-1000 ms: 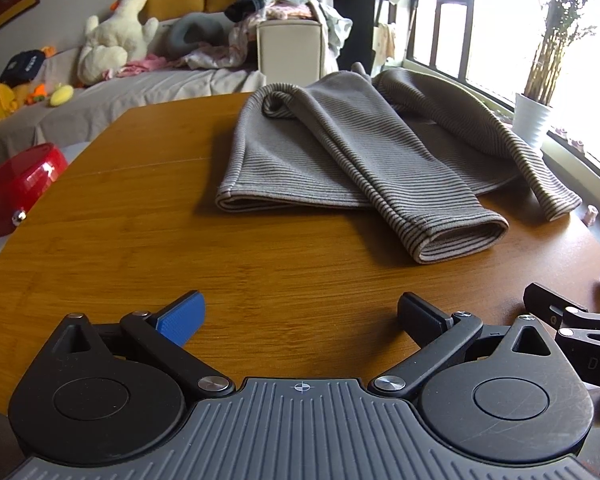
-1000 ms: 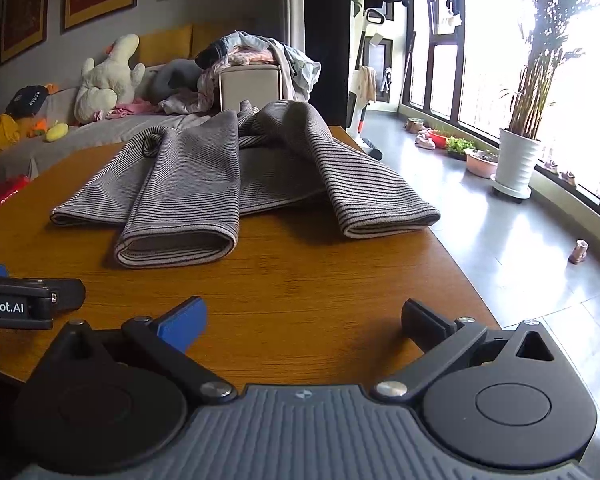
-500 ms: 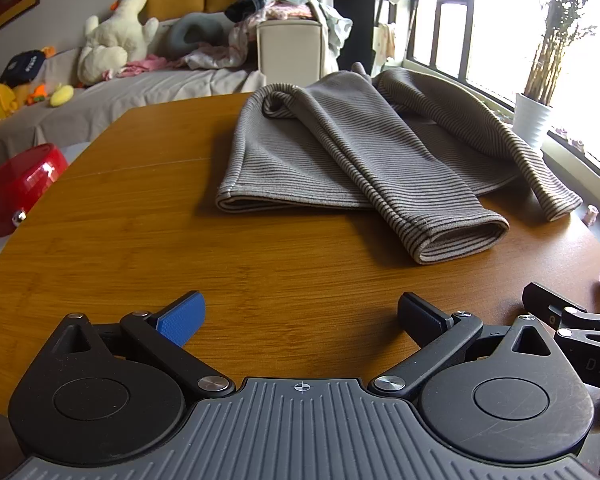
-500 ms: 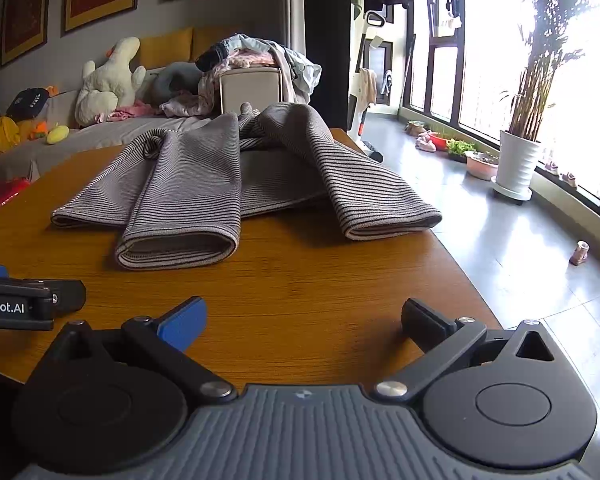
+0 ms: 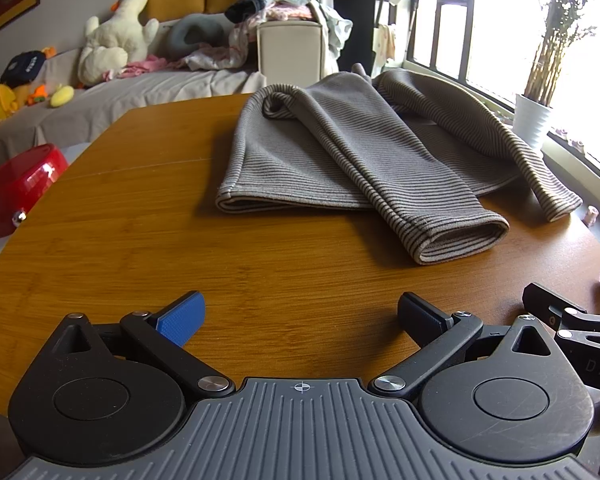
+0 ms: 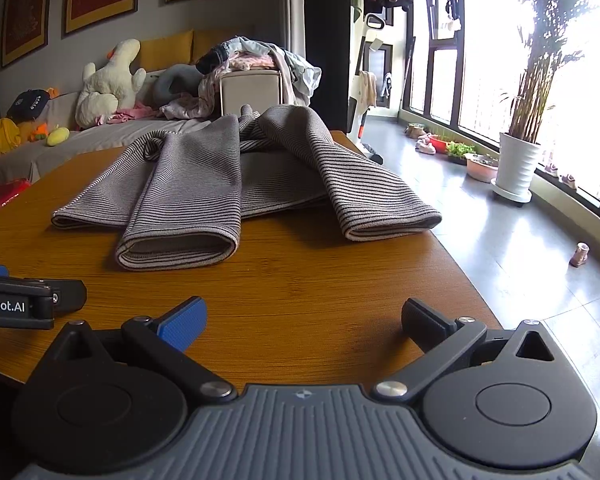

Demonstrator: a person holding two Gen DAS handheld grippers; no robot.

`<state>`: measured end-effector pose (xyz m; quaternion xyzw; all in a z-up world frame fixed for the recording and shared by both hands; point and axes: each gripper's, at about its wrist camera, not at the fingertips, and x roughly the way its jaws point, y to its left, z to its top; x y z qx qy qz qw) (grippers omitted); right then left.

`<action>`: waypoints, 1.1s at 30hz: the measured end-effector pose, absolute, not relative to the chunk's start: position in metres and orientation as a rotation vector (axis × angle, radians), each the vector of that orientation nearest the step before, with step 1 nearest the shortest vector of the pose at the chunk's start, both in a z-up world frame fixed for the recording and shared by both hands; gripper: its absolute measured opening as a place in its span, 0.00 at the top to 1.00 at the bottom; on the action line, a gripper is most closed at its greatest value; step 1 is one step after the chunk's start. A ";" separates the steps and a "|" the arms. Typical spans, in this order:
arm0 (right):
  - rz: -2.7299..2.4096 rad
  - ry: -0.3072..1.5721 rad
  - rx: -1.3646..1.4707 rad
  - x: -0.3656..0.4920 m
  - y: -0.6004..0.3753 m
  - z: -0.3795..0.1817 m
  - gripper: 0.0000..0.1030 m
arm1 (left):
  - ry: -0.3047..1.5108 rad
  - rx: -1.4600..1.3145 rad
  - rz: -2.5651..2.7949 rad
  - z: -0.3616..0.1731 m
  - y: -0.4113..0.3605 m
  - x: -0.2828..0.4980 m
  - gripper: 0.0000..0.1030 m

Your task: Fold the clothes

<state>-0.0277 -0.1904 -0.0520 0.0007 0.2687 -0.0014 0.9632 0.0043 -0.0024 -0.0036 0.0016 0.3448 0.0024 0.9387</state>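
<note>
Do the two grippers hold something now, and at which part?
Nothing is held. The left gripper and right gripper are both open above the table, short of the striped sweater.

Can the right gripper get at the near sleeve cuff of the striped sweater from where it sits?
Probably yes. The right gripper is open and empty, and only bare wooden table lies between it and the cuff of the striped sweater; nothing blocks the way.
</note>
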 end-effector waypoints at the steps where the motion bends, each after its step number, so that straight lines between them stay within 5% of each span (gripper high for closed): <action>1: -0.003 0.543 0.002 -0.028 -0.191 -0.052 0.00 | 0.704 0.003 0.005 -0.004 -0.002 0.004 0.00; 33: -0.005 0.533 0.001 -0.029 -0.191 -0.053 0.00 | 0.702 0.003 0.004 -0.003 -0.002 0.003 0.00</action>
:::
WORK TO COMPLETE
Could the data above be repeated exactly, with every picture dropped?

RESPONSE TO THIS TASK
-1000 ms: 
-1000 ms: 
-500 ms: 
-500 ms: 
+0 ms: 
+0 ms: 

Demonstrator: a person holding two Gen DAS handheld grippers; no robot.

`<state>`: measured end-effector pose (xyz m; quaternion xyzw; all in a z-up world frame fixed for the recording and shared by both hands; point and axes: each gripper's, at about its wrist camera, not at the fingertips, and x roughly the way its jaws point, y to its left, z to its top; x y z qx qy qz qw) (grippers omitted); right then left.

`<action>`: waypoints, 1.1s at 30hz: the measured end-effector pose, absolute, not relative to the chunk's start: position in metres and orientation as a rotation vector (axis × angle, radians), each the vector of that orientation nearest the step before, with step 1 nearest the shortest vector of the pose at the chunk's start, both in a z-up world frame fixed for the recording and shared by both hands; gripper: its absolute measured opening as a place in its span, 0.00 at the top to 1.00 at the bottom; on the action line, a gripper is most closed at its greatest value; step 1 is one step after the chunk's start. A ";" separates the steps and a "|" the arms. Typical spans, in this order:
arm0 (right):
  - rz: -2.7299..2.4096 rad
  - ry: -0.3072..1.5721 rad
  - rx: -1.3646..1.4707 rad
  - x: -0.3656..0.4920 m
  - y: -0.6004..0.3753 m
  - z: -0.3795..0.1817 m
  - gripper: 0.0000..0.1030 m
arm1 (left):
  - ry: -0.3047..1.5108 rad
  - rx: -1.4600..1.3145 rad
  - rz: -2.5651..2.7949 rad
  - z: -0.3616..0.1731 m
  - y: -0.4113..0.3605 m
  - x: -0.2828..0.4980 m
  - gripper: 0.0000..0.1030 m

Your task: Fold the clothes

<state>-0.0277 -0.1904 -0.0520 0.0007 0.2687 -0.0014 0.9632 0.0043 -0.0024 -0.0036 0.0016 0.3448 0.0024 0.9387</state>
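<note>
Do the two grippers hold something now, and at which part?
Nothing is held. The left gripper and right gripper are both open above the table, short of the striped sweater.

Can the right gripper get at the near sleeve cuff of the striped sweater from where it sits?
Probably yes. The right gripper is open and empty, and only bare wooden table lies between it and the cuff of the striped sweater; nothing blocks the way.
</note>
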 end-effector waypoints at the steps where the motion bends, each after its step number, so that straight lines between them stay within 5% of each span (gripper high for closed): <action>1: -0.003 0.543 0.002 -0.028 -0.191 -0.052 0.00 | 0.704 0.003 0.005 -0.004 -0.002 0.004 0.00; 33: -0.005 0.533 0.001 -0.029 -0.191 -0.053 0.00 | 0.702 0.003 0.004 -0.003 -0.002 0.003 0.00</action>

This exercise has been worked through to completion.